Constitutional AI: Harmlessness from AI Feedback
Yuntao Bai, Saurav Kadavath, Sandipan Kundu, Amanda Askell, Jackson Kernion + 46 more
TLDR
Constitutional AI trains harmless AI assistants using AI-generated feedback guided by a set of human-defined principles, minimizing the need for human-labeled data.
Key contributions
- Introduces Constitutional AI, a method for training AI assistants to be harmless without direct human-labeled harmfulness data.
- Combines supervised learning with AI-generated critiques and revisions, followed by reinforcement learning from AI feedback (RLAIF).

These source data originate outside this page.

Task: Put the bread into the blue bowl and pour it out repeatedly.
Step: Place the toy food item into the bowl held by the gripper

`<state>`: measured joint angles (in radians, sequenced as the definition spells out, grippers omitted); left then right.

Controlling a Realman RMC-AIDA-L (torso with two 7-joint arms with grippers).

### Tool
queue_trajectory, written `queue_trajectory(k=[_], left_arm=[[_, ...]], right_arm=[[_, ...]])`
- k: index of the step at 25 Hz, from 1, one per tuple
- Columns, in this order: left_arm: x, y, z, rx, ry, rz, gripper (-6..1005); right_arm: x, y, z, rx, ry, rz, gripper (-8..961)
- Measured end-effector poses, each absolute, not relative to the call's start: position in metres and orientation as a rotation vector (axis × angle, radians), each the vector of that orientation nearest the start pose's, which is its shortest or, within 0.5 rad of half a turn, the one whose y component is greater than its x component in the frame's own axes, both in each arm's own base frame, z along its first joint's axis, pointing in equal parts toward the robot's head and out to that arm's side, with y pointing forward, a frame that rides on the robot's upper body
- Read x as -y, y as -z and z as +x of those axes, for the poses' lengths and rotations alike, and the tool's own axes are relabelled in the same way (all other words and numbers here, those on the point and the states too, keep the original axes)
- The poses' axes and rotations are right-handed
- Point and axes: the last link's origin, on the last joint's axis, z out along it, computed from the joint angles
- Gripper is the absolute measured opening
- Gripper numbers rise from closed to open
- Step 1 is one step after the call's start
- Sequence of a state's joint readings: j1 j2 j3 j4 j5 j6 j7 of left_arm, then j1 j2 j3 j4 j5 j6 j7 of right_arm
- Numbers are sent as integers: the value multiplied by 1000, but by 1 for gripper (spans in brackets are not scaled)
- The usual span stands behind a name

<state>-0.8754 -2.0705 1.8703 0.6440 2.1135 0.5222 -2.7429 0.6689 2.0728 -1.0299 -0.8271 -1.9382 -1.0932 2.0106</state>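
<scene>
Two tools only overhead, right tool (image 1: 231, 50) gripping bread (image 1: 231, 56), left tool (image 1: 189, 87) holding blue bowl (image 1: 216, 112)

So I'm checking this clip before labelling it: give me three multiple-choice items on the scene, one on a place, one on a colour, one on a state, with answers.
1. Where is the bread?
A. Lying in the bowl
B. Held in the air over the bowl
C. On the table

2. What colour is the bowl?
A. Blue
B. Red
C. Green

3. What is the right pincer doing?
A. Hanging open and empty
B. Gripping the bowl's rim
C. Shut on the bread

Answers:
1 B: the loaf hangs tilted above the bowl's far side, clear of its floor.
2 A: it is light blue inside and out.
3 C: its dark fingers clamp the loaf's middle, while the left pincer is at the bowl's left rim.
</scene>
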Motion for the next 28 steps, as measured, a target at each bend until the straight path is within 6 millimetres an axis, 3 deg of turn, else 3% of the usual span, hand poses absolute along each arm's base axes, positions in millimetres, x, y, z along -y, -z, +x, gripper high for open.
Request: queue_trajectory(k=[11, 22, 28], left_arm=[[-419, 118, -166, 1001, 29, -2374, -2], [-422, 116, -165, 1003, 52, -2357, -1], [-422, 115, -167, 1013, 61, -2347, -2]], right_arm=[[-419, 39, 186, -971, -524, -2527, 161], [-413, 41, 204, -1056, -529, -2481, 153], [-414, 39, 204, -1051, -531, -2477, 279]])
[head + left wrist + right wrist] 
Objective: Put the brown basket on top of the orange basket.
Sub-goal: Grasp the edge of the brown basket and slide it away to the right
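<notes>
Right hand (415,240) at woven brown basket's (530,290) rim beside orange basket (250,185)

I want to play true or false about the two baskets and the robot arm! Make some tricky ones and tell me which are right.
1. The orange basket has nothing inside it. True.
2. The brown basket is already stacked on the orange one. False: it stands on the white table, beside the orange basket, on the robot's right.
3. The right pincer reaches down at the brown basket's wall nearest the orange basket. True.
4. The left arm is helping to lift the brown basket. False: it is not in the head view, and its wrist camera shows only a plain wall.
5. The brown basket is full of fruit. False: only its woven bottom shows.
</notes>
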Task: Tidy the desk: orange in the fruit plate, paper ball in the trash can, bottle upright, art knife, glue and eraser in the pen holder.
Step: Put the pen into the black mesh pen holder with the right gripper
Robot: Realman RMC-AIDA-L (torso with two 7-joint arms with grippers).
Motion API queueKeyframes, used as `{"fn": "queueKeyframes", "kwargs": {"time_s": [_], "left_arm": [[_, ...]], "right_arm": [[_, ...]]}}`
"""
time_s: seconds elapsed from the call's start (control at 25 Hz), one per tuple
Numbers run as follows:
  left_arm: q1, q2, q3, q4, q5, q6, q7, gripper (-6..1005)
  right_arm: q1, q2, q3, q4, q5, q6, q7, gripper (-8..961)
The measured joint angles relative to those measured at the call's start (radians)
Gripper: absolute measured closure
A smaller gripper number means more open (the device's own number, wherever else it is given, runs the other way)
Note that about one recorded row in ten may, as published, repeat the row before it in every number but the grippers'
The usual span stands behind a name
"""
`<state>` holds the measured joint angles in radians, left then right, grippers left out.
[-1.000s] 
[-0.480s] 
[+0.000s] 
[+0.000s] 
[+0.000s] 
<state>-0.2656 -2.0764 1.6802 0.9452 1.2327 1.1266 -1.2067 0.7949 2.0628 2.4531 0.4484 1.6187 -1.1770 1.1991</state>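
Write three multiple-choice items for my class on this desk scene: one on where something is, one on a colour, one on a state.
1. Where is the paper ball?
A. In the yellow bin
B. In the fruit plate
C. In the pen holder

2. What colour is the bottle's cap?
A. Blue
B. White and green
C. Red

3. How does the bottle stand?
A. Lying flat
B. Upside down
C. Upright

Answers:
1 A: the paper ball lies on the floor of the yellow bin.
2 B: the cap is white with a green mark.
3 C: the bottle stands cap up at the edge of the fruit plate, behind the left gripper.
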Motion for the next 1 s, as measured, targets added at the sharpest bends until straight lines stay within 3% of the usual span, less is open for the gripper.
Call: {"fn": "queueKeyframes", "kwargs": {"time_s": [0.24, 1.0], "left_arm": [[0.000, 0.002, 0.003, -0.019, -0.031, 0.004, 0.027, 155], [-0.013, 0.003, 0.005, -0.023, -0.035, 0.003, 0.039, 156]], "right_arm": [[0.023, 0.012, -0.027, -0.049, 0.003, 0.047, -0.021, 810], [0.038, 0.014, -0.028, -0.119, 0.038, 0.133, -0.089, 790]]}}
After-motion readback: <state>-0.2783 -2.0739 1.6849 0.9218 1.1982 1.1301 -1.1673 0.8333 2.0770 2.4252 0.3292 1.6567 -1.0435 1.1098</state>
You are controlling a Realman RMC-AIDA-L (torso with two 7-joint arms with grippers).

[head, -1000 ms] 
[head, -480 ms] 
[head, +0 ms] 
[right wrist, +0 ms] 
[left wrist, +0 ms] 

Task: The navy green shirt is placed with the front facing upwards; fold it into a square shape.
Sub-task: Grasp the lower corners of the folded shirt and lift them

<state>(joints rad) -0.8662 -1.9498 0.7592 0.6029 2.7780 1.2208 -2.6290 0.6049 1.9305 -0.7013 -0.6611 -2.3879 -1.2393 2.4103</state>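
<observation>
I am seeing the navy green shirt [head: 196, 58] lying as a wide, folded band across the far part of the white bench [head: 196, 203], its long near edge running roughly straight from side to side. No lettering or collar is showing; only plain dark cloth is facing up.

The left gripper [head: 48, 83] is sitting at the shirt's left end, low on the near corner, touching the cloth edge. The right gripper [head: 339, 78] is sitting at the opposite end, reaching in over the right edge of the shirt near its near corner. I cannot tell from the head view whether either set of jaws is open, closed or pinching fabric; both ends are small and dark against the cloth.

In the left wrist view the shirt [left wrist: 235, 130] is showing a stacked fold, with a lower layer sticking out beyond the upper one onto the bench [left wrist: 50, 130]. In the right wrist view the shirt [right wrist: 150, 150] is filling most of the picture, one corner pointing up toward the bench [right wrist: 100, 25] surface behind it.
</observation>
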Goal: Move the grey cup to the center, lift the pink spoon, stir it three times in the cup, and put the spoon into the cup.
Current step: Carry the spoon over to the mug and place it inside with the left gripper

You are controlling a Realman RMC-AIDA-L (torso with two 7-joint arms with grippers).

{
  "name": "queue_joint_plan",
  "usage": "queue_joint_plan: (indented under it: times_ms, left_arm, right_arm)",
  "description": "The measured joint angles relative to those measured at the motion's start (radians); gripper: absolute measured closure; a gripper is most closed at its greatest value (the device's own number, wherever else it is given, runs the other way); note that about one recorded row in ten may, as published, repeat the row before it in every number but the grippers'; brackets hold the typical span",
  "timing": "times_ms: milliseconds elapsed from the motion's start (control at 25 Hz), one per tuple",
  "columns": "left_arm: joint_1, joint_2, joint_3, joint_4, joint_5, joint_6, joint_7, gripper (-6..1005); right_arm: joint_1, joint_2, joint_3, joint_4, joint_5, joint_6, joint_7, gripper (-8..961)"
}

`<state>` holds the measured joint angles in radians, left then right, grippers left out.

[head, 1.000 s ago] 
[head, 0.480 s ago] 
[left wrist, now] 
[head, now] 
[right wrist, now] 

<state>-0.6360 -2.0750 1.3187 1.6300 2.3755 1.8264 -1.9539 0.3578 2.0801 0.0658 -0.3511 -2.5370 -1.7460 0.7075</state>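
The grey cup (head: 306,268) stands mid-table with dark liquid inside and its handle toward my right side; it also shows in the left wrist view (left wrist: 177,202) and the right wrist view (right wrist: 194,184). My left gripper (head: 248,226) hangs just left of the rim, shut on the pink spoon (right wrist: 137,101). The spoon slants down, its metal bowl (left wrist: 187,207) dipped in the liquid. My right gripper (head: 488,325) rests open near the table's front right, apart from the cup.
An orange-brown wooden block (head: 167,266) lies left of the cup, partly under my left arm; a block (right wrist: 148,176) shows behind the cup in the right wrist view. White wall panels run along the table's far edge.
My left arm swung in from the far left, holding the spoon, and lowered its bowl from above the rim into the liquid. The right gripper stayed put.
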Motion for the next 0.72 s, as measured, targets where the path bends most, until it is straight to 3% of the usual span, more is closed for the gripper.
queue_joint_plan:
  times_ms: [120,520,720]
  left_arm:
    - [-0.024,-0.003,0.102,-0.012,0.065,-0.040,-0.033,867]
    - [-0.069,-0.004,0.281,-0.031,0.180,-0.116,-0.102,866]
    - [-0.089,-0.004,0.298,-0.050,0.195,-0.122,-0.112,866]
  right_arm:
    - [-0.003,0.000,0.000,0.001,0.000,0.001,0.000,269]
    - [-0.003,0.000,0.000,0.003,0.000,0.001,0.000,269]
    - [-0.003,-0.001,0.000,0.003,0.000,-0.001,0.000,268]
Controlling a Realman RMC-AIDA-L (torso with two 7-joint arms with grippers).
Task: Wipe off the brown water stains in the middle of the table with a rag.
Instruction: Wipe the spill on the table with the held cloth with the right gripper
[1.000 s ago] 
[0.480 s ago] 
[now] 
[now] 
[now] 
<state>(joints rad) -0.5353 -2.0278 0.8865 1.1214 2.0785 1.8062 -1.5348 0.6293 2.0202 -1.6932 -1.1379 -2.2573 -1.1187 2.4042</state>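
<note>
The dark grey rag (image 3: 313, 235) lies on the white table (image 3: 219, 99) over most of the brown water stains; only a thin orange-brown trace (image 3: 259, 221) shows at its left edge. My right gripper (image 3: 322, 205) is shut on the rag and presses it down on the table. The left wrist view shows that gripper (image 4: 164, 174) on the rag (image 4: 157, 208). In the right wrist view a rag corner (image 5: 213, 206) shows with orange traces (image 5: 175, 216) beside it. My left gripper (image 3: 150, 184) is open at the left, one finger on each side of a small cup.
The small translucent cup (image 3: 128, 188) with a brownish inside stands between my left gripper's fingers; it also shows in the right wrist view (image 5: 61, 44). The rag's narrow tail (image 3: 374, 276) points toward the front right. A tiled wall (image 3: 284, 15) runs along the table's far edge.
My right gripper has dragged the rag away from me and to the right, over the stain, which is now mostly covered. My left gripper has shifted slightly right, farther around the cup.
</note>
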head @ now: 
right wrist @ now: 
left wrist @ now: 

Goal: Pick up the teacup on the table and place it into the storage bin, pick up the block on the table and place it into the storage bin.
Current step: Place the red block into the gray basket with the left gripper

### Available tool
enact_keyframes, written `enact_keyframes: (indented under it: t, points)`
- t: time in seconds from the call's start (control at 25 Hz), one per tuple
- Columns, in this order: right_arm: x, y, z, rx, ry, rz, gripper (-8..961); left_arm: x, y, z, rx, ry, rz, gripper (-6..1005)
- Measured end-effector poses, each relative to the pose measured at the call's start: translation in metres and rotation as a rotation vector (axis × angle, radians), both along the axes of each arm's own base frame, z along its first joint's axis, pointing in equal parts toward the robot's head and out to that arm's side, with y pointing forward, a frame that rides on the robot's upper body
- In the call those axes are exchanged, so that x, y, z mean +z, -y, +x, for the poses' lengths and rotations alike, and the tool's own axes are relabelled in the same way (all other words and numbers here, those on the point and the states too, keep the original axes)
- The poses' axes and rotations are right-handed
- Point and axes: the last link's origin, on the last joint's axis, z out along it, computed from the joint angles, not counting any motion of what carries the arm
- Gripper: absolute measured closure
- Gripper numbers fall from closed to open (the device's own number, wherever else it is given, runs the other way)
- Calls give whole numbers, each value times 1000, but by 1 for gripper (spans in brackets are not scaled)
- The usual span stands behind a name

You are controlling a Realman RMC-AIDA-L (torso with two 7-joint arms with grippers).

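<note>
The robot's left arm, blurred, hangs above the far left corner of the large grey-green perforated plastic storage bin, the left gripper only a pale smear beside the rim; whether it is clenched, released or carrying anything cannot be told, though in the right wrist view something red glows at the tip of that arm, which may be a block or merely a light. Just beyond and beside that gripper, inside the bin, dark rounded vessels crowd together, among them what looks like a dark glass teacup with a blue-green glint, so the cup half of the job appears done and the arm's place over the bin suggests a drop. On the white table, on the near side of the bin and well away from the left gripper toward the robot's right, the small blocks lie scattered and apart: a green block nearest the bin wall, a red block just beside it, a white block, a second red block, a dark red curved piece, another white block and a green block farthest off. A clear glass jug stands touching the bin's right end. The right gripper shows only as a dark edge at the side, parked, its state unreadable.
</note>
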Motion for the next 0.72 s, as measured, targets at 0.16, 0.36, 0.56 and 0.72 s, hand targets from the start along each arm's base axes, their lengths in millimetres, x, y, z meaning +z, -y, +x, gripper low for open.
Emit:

- Enables AI to handle harmful queries by explaining objections rather than evasively avoiding them, improving transparency and control.
Why it matters
This paper presents a scalable approach to aligning AI behavior with human values by leveraging AI's own feedback under a constitutional framework, significantly reducing reliance on costly human annotations. This advances the development of safer, more interpretable AI systems capable of nuanced responses to harmful content, which is critical as AI capabilities continue to grow.
Original Abstract
As AI systems become more capable, we would like to enlist their help to supervise other AIs. We experiment with methods for training a harmless AI assistant through self-improvement, without any human labels identifying harmful outputs. The only human oversight is provided through a list of rules or principles, and so we refer to the method as 'Constitutional AI'. The process involves both a supervised learning and a reinforcement learning phase. In the supervised phase we sample from an initial model, then generate self-critiques and revisions, and then finetune the original model on revised responses. In the RL phase, we sample from the finetuned model, use a model to evaluate which of the two samples is better, and then train a preference model from this dataset of AI preferences. We then train with RL using the preference model as the reward signal, i.e. we use 'RL from AI Feedback' (RLAIF). As a result we are able to train a harmless but non-evasive AI assistant that engages with harmful queries by explaining its objections to them. Both the SL and RL methods can leverage chain-of-thought style reasoning to improve the human-judged performance and transparency of AI decision making. These methods make it possible to control AI behavior more precisely and with far fewer human labels.